Only 8% of enterprises even make the distinction between generative AI and deep learning, but all of those that do tell me that one big benefit of deep learning is that you don’t need to build a hyperscale data center to run it. In fact, you may not even need GPUs. Some vendors, including HPE, are focusing on AI as an application that runs at the edge, making it a sort-of-adjunct to IoT, and obviously you can’t build a large GPU complex there. If you dig into the way that enterprise equipment and software vendors are handling AI, you find that most are blurring the whole picture into “AI/ML” rather than pushing generative AI specifically.
That might actually be the right approach for those vendors, and for their customers. It’s hard to get accurate information on generative AI hosting options and who’s taking them, because the number of enterprises who’ve given me responses is just too small. What I do have suggests that enterprises who dig into self-hosting generative AI have largely determined that it’s not justifiable, at least not now. Those who have looked into cloud hosting via a service from someone like Google or Microsoft (the two named most often) are still on the fence regarding whether the business case will pay off.

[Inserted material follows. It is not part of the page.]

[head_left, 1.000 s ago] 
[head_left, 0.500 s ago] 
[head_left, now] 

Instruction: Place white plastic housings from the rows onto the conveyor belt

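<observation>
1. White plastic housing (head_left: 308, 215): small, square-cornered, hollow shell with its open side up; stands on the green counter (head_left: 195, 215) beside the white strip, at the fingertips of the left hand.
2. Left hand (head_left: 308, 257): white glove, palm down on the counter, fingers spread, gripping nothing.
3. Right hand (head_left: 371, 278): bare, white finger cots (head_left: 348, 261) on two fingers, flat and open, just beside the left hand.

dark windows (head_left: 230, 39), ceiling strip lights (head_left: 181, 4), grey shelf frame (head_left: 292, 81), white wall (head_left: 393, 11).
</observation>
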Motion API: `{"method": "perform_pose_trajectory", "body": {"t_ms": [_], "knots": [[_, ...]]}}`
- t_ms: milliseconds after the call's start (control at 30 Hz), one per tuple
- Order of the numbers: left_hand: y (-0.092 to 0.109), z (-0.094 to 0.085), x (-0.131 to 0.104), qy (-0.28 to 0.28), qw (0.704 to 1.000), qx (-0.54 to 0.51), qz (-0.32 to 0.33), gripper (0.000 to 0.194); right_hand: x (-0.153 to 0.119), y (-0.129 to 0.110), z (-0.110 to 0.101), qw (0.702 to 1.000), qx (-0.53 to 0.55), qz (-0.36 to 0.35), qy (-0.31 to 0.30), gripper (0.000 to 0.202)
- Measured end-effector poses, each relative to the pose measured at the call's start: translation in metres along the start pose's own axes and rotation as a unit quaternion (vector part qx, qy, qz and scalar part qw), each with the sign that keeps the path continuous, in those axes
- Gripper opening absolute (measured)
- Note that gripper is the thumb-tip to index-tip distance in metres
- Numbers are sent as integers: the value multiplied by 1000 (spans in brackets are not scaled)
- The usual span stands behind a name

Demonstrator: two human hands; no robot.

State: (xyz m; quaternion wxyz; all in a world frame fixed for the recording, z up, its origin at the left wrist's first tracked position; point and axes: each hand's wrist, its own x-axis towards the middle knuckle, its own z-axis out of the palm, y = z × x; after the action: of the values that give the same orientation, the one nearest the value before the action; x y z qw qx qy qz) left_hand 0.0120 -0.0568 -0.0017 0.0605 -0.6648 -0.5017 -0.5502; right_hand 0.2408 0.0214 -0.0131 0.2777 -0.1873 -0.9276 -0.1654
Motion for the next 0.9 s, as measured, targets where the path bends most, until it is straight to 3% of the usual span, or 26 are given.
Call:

I wonder if even this group might be overlooking the deep learning superset option. There’s been so much hype around generative AI that it’s possible that there’s an artificial management push for it rather than a reasoned decision to find an optimum AI strategy. Two enterprises told me that their IT organization was told to “evaluate generative AI” and that they took the assignment literally. In both cases, their evaluation is still ongoing. The remainder of those who tried generative AI used public tools.
All of this is confusing, to me (and likely to those reading this) and to enterprises themselves. The only firm conclusion I have is that self-hosting generative AI is far from being a policy, though it’s still an interest. That interest seems to spring from security/compliance concerns with the use of a public or cloud-hosted model, and those concerns have arisen in the evaluation phase, before any real commitment has been made. The problem I see is that the business case for generative AI beyond public-service use is still being assessed, and so it’s difficult to get any accurate information on what self-hosting options would be acceptable.
Generative AI seems to have broadened enterprises’ overall scope of confusion on AI. The real AI/ML taxonomy is complicated enough, and add the hype and AI-washing into the picture and it’s no wonder users are still confused. What I am seeing is a growing belief that the biggest benefit of kicking AI tires via cloud services is to avoid investment in a field that’s the mother of all moving targets. Building out resources to do the wrong thing is never a good idea, and it could easily happen with AI development pace as fast as it is.